Re: on documents and terms [was: RE: [WNET] new proposal WN URIs and related issues] from Pat Hayes on 2006-04-24 (public-swbp-wg@w3.org from April 2006)

From: Pat Hayes <phayes@ihmc.us>
Date: Mon, 24 Apr 2006 14:14:34 -0500
To: Frank Manola <fmanola@acm.org>
Cc: :
Message-Id: <p06230901c06f39f8e77a@[192.168.2.3]>
>>>
>>>>  From:  Pat Hayes
>>>>
>>>>  It might be best to start with a definition of what you consider an
>>>>  information resource to be. Since the TAG do not define this critical
>>>>  term, yet base important engineering decisions on it, any
>>>>  authoritative exposition would be of immense value. My current
>>>>  understanding is that an information resource is some thing that can
>>>>  be transmitted over a network by a transfer protocol.
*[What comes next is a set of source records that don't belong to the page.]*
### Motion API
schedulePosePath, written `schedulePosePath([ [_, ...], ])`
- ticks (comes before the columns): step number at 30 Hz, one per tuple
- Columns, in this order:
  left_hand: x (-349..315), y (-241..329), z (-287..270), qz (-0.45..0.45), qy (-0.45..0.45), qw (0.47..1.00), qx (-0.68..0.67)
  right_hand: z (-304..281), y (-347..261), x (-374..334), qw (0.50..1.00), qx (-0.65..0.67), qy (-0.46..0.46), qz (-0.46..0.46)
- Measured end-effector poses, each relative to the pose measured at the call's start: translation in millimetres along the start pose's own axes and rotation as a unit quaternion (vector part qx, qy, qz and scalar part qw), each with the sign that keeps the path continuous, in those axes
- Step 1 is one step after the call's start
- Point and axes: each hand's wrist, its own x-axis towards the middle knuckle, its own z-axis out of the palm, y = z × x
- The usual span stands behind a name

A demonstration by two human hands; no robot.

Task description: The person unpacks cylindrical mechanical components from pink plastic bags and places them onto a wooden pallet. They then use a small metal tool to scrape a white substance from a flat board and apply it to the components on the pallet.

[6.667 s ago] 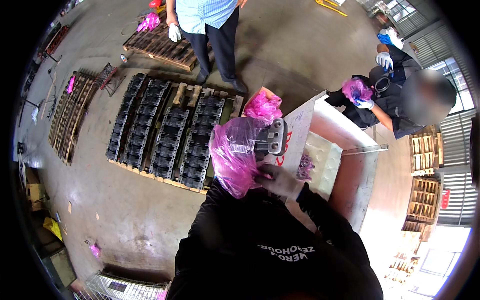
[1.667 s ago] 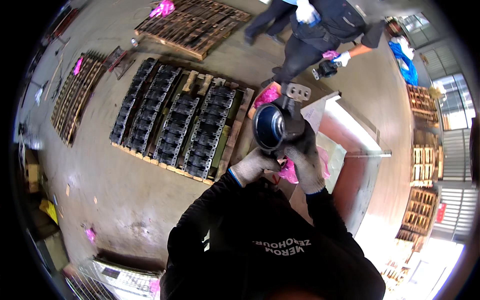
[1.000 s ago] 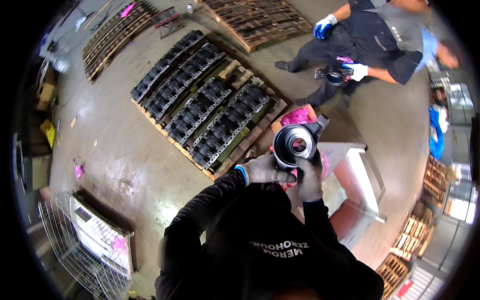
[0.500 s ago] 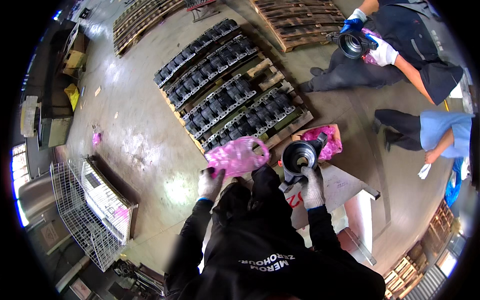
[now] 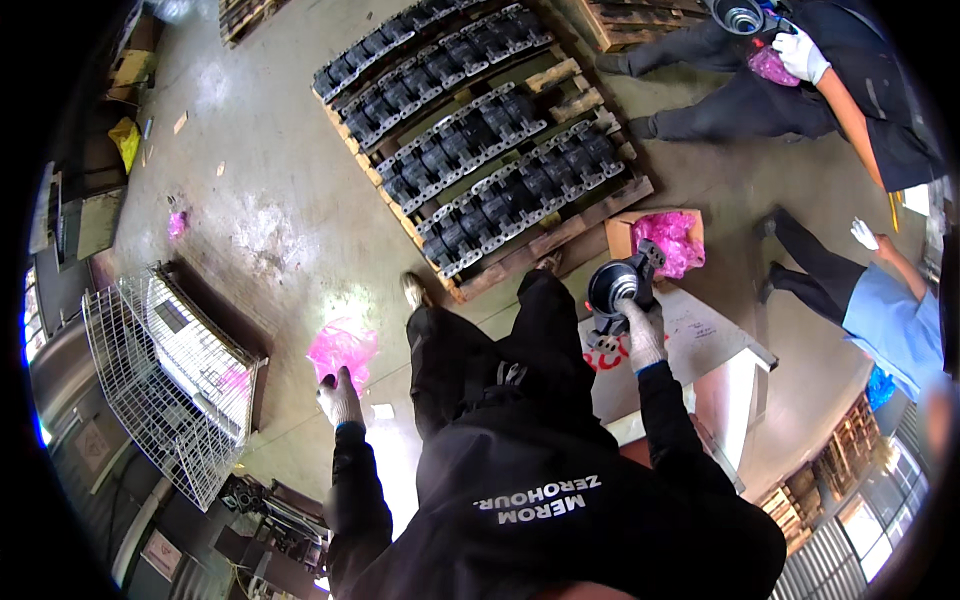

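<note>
My right hand (image 5: 645,334), in a white knit glove, grips a dark round metal housing (image 5: 614,286) with side lugs. The gloved fingers reach into its open bore, and the part is held at the white box-like stand by my right side. Out to the left, my gloved left hand (image 5: 341,400) has a crumpled, see-through pink plastic bag (image 5: 342,346) at its dark fingertips. The bag hangs over the concrete floor, and its grip looks light. An open cardboard box (image 5: 621,236) with pink plastic bags (image 5: 672,244) stands just beyond the housing.
Ahead, a wooden pallet (image 5: 545,243) carries rows of black cast parts (image 5: 490,205). A wire mesh cage cart (image 5: 165,385) stands on the left. Two people are at the right; one holds another round housing (image 5: 738,14). The stand (image 5: 700,335) has a projecting corner.
My left hand has carried the pink bag leftward, away from my body. My right hand still grips the housing. The view has shifted, and the person in blue has moved.
</note>
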Motion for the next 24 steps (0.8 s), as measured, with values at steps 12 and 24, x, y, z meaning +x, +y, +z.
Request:
schedulePosePath([
  [12,194,-59,-59,0.003,-0.174,0.982,-0.075,106,104,-134,0.981,-0.065,0.176,0.055],
  [24,276,16,-53,0.147,-0.261,0.931,-0.206,162,199,-210,0.969,0.080,0.200,0.118],
])
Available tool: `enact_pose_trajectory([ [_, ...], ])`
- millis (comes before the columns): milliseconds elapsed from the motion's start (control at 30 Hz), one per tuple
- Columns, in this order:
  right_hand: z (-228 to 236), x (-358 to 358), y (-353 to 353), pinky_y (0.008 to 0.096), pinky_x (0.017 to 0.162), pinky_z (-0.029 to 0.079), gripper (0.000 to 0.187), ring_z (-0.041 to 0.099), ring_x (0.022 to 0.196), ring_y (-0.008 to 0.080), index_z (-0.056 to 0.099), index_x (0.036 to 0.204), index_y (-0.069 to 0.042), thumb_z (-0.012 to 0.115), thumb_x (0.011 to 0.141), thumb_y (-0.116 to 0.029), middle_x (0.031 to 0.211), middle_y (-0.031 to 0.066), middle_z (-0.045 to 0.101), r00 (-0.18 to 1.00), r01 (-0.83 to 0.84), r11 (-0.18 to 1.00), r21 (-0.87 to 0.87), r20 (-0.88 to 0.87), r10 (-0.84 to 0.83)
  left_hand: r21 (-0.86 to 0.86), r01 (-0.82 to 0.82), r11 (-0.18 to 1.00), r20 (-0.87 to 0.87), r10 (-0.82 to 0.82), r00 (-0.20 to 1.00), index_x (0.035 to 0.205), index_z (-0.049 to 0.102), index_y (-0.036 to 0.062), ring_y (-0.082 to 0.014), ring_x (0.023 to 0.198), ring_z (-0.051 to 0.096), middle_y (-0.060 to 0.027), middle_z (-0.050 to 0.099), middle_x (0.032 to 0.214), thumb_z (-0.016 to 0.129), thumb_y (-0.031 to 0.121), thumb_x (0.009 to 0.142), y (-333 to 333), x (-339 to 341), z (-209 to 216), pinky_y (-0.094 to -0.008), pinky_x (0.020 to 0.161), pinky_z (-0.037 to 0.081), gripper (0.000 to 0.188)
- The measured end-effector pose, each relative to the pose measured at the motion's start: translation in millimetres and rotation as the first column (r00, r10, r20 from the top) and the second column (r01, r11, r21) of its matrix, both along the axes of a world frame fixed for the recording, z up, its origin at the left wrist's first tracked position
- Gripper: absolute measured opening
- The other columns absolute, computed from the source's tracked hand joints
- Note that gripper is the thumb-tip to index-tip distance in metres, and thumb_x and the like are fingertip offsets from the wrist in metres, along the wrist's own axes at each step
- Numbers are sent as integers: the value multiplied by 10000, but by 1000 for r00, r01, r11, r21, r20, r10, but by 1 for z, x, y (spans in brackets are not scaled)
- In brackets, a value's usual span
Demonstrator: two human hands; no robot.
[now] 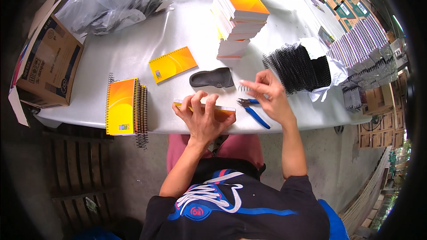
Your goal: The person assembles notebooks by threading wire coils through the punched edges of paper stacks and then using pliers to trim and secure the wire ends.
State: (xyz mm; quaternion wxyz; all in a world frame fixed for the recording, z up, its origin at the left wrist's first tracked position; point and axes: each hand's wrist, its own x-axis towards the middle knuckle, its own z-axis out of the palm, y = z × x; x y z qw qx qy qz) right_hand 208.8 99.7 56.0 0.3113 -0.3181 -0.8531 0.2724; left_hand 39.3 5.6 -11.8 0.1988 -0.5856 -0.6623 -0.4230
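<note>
My left hand [201, 122] grips a small notebook [227, 108] with a yellow-orange cover at the table's near edge, fingers curled over its top. Just right of it, my right hand [271, 95] is closed, with thumb and finger pinched by a short dark spiral coil [243, 88]. Below that hand lie blue-handled cutting pliers [256, 116]. Beyond my hands rests a dark, shoe-shaped piece [211, 78]. A loose yellow-orange notebook [172, 64] lies flat farther left. A large pile of black spiral coils [297, 67] sits to the right of my right hand.
Left, coil-bound notebooks [121, 112] are stacked at the near edge, by an open cardboard box [51, 62]. A plastic bag [111, 4] lies behind. A tall notebook stack [242, 0] stands at the back. More bound notebooks [360, 40] and stacked boxes [347, 6] are at right.
</note>
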Motion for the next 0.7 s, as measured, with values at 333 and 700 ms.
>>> enact_pose_trajectory([
  [333, -7, 5, -28, 277, 676, 472, 228, 570, 763, 176, 708, 998, -79, 646, 800, 16, 865, 74, 577, 979, -174, 957, -230, -145, 143, -39, 16, 999, 60, -14, 998, 814, 521, 165, -284, 1020, 398, -40, 461, 964, 742, 477, 527, 1, 3, -1, -592, 870, 253, 478],
  [700, 7, -3, -36, 279, 585, 471, 410, 563, 571, 154, 511, 1266, -89, 591, 865, -61, 795, 91, 614, 990, -135, 914, -383, -86, 110, -43, 32, 999, -12, -32, 999, 1060, 558, 168, -292, 1058, 391, -52, 458, 998, 707, 660, 573, -7, -4, 11, -622, 897, 246, 708],
])
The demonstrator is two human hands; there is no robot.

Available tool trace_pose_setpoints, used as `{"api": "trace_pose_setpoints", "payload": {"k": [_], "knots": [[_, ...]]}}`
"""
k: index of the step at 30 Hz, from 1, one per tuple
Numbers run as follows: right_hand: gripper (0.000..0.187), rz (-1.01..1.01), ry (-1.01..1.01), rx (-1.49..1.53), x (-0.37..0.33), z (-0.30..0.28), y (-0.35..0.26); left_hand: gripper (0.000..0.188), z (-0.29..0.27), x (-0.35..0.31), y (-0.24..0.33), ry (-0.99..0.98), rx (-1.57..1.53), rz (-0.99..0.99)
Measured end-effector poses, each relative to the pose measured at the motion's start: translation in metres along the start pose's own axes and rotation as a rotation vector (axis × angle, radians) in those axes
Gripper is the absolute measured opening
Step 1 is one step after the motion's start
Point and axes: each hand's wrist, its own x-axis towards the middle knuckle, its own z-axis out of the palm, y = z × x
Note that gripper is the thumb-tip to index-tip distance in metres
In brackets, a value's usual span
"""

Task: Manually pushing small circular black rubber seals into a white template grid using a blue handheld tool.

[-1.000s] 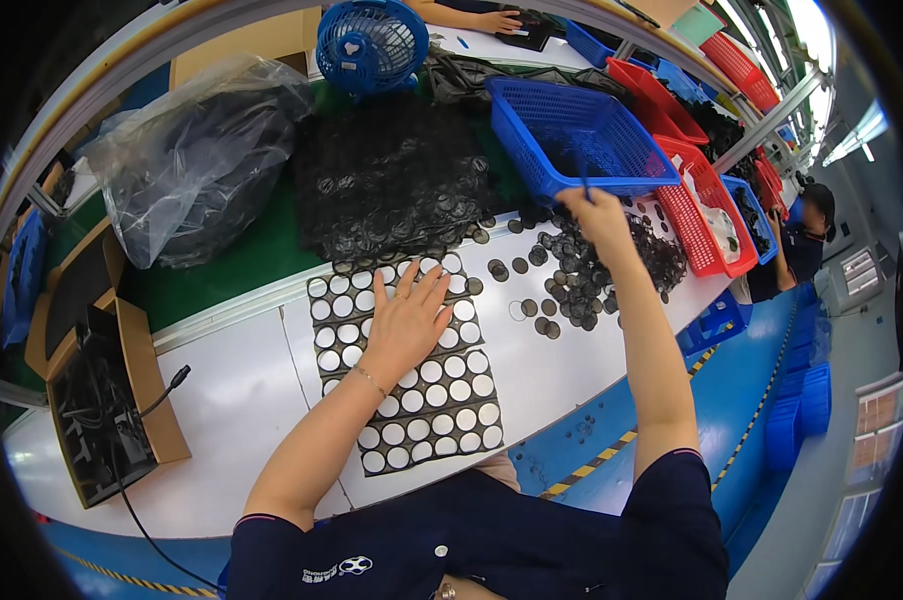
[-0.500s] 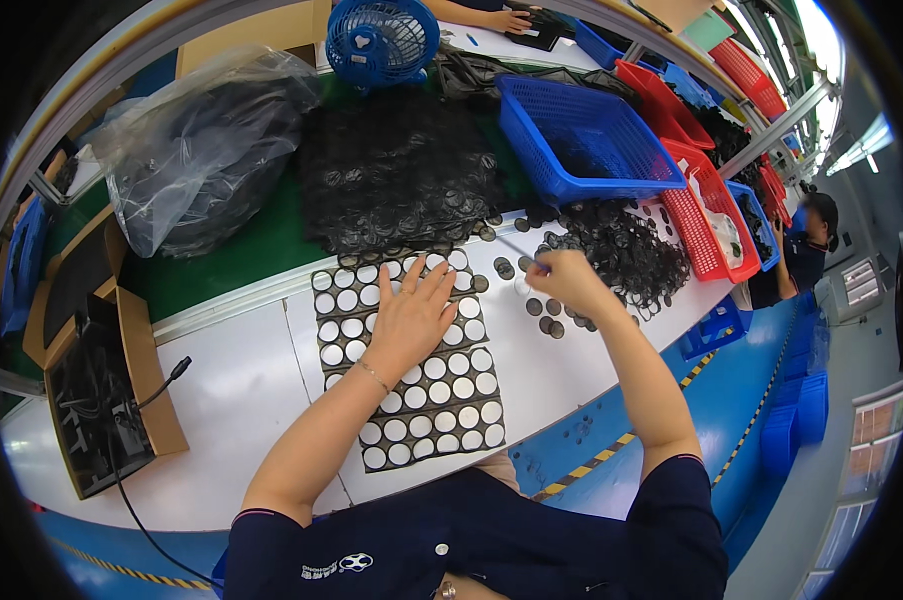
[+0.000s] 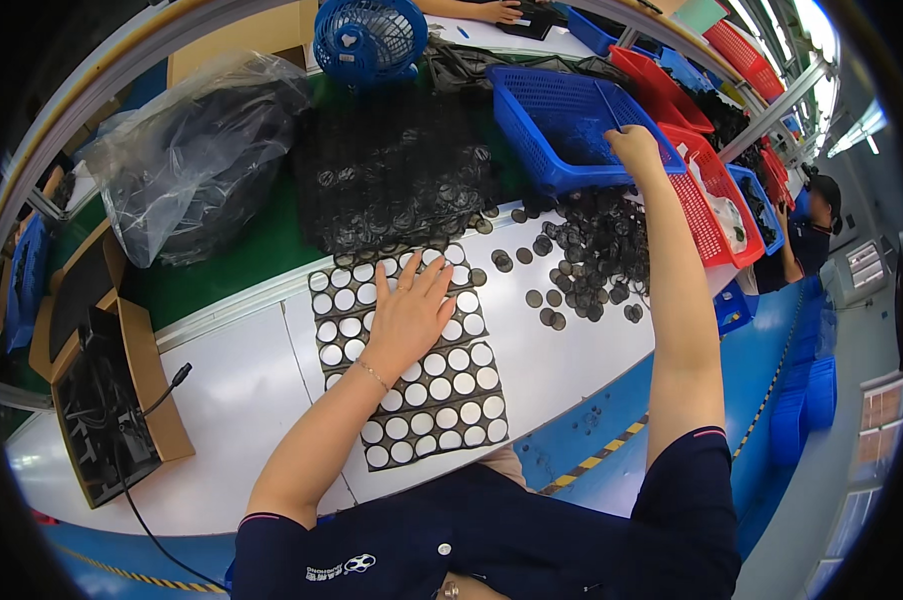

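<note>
While the left hand (image 3: pixel 409 318) lies flat on the sheet (image 3: pixel 443 404) on the table (image 3: pixel 232 420), the right hand (image 3: pixel 635 150) pinches something thin (image 3: pixel 610 112) at the basket (image 3: pixel 592 180); sheet looks pretty floppy, so grab its edges.

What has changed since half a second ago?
The right hand moved up and right, from the loose dark discs to the blue basket, a thin tool apparently still in its grip; anything taken or released is unclear. The left hand stayed spread on white discs.
</note>
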Motion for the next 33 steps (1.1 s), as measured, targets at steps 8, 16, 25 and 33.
{"api": "trace_pose_setpoints", "payload": {"k": [8, 16, 25, 33], "knots": [[0.050, -0.168, -0.014, 0.812, -0.159, 0.000, -0.039, 0.043, -0.035, -0.014, 0.001, -0.030, -0.306, -0.024], [0.016, -0.229, -0.256, 0.784, -0.415, 0.051, -0.026, 0.038, -0.080, -0.135, 0.032, -0.225, -0.210, 0.218], [0.017, -0.291, -0.256, 0.534, -0.474, 0.055, -0.027, 0.040, -0.073, -0.151, 0.051, -0.278, -0.291, 0.343], [0.017, -0.318, -0.238, 0.487, -0.473, 0.056, -0.032, 0.040, -0.073, -0.153, 0.049, -0.265, -0.271, 0.367]]}}
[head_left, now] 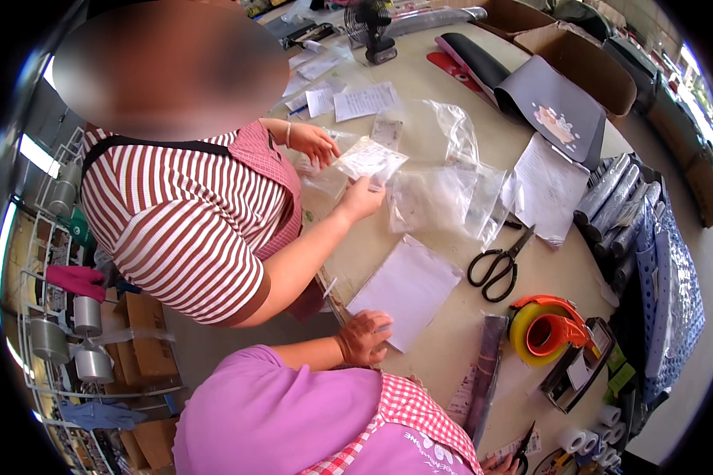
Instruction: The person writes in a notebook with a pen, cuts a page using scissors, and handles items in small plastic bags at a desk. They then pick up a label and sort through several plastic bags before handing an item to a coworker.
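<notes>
The left hand [364, 337] curls at the lower-left edge of the white packet [413, 289] mid-frame, the right [498, 465] beside black scissors [523, 451] at bottom, both grips unclear.

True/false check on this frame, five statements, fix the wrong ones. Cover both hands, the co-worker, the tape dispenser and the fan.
1. The left hand touches the pale flat packet. True.
2. The right hand is out of view. False: part of it shows at the lower edge, by the smaller dark scissors.
3. The co-worker in the striped top holds a clear-wrapped packet. True.
4. The orange tape dispenser lies left of the large black-handled scissors. False: it is right of them in the picture.
5. A black fan stands at the table's far side. True.
</notes>
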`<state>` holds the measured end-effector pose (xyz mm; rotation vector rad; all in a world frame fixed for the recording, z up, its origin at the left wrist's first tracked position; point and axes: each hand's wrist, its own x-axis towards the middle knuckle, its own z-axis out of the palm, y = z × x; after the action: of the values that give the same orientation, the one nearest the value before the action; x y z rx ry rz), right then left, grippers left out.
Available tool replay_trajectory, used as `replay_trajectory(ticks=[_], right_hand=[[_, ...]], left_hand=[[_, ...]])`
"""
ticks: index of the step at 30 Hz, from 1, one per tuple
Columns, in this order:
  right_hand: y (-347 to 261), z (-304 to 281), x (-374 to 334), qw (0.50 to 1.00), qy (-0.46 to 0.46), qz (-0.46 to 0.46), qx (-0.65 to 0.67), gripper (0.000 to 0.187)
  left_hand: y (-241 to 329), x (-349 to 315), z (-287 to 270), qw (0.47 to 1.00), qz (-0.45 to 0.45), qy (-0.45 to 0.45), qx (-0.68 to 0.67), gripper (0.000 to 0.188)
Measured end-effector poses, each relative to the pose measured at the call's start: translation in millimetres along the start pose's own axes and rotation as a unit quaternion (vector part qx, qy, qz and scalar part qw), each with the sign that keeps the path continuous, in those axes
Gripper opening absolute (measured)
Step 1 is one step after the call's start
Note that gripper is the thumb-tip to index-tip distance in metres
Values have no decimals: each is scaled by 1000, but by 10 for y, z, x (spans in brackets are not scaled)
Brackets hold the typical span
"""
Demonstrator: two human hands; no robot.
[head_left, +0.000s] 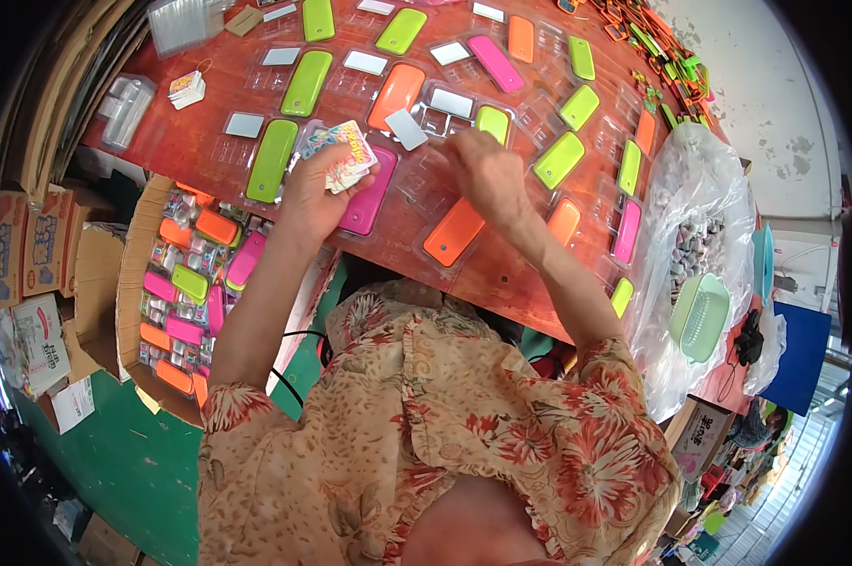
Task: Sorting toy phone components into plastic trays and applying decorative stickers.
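Note:
My left hand (314, 193) grips a stack of small printed cards (348, 162), held up over the table. Beneath that stack lies a pink oblong plastic case (374, 193) in a clear tray. My right hand (490, 179) has its fingers drawn together, and a tilted white card (407, 130) shows at their tips. Under this hand are clear plastic trays; one holds an orange case (454, 231). Just beyond the fingers, a tray carries a white card (452, 102) and a lime-green case (492, 123), partly covered by my hand.
Rows of clear trays with coloured cases cover the red table (209, 85). A cardboard box (135, 292) of packed cases stands at left below the edge. At right are a plastic bag (694, 189) of small pieces and a green basket (704, 316). Another card stack (187, 90) lies far left.

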<state>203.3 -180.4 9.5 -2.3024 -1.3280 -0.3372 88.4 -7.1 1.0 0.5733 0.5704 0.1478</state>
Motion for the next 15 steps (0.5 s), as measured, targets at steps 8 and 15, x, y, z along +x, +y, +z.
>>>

On this
>>>>  understanding, one could argue that a word was an information
>>>>  resource.
>>>
>>>Definitely not.  That would be a "representation", not an "information
>>>resource".  The information resource is the *source* of
>>>"representations" that can be transmitted over a network.
>
>Sorry to butt in, but a couple of minor comments:

Not minor at all, Frank. This might get to one of the hearts of the issue.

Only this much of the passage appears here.